→ RECORDS TO PROCESS:
== Segment start ==

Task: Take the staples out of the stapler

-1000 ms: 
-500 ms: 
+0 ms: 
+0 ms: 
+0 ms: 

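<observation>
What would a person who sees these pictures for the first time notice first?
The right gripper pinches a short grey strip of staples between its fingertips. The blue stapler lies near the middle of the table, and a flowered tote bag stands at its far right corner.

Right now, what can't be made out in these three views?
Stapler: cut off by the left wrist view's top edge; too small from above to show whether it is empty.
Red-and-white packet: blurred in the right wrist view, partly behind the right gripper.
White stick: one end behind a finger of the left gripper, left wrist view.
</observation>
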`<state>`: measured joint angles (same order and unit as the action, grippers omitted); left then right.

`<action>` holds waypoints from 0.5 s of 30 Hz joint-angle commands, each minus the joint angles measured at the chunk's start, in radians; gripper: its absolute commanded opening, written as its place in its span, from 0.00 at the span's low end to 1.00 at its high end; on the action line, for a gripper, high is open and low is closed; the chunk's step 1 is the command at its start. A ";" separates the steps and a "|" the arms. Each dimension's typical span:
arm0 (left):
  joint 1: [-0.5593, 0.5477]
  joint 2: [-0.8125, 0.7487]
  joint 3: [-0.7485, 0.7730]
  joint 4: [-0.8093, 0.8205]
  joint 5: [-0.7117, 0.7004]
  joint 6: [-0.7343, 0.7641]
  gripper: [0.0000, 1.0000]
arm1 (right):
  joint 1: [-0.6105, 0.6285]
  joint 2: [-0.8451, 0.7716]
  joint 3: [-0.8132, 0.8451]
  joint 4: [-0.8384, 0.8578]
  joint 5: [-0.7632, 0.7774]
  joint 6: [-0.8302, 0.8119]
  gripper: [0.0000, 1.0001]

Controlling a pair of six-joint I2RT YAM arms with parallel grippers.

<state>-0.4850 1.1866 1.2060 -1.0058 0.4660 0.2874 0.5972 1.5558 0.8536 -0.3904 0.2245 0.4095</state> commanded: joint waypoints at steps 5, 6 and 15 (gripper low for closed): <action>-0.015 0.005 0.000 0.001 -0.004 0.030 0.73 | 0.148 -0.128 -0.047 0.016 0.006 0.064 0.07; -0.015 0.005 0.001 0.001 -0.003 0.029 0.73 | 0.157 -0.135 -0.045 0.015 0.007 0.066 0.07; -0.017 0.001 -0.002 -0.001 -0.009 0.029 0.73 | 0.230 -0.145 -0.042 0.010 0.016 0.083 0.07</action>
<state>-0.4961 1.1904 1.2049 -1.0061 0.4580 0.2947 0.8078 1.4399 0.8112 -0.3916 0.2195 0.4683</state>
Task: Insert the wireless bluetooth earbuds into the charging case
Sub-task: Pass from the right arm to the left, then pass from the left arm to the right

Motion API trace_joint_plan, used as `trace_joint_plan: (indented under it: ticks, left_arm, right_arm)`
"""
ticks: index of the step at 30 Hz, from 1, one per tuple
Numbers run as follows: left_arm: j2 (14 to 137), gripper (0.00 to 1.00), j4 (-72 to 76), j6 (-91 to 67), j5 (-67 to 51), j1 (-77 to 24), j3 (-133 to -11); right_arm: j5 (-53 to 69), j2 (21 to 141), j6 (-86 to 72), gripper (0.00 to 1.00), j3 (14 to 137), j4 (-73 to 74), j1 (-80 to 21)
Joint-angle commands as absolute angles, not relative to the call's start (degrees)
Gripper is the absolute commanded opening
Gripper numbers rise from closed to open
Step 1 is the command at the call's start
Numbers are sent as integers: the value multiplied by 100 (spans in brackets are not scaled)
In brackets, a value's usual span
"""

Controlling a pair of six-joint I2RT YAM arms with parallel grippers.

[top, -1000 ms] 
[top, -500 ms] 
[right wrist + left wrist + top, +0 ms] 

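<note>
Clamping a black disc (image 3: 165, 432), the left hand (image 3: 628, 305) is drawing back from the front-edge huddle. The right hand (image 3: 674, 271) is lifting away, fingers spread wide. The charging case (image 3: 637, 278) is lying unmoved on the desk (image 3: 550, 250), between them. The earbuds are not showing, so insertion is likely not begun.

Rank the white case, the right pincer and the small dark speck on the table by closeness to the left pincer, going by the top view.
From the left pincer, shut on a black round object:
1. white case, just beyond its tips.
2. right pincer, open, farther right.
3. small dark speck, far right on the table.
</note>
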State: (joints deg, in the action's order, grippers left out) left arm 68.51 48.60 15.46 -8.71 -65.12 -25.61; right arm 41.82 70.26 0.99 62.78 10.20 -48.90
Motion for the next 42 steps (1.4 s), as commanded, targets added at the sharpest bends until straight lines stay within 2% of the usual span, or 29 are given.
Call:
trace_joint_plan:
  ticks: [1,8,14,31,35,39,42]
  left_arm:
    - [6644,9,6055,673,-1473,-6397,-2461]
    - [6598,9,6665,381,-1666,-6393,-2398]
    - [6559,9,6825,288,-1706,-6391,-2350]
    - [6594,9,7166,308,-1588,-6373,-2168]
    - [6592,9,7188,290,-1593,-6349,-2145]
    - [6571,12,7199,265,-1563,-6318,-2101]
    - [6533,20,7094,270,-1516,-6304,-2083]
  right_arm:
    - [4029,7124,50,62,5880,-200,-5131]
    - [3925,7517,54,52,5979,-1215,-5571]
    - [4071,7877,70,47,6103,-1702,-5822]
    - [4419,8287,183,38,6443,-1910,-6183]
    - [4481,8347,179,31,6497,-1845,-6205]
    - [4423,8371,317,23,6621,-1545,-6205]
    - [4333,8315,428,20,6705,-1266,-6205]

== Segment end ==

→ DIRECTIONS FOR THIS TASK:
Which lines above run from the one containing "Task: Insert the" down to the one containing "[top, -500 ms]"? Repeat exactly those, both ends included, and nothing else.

→ EXERCISE RESPONSE:
Task: Insert the wireless bluetooth earbuds into the charging case
Sub-task: Pass from the right arm to the left, then pass from the left arm to the right

Motion API trace_joint_plan, used as `trace_joint_plan: (indented under it: ticks, left_arm, right_arm)`
"""
ticks: index of the step at 30 Hz, from 1, one per tuple
Numbers run as follows: left_arm: j2 (14 to 137), gripper (0.00 to 1.00), j4 (-72 to 76), j6 (-91 to 67), j5 (-67 to 51), j1 (-77 to 24), j3 (-133 to -11); right_arm: j5 (-53 to 69), j2 (21 to 141), j6 (-86 to 72), gripper (0.00 to 1.00), j3 (14 to 137), j4 (-73 to 74), j1 (-80 to 21)
Joint-angle commands as absolute angles, not relative to the call's start (degrees)
Gripper is the absolute commanded opening
Gripper numbers rise from closed to open
Step 1 is the command at the call's start
Numbers are sent as integers: the value multiplied by 100 (spans in brackets are not scaled)
In brackets, a value's usual span
"""

Controlling a pair of six-joint I2RT YAM arms with parallel grippers.

[top, -1000 ms] 
[top, -500 ms] 

With this, the exercise is complete.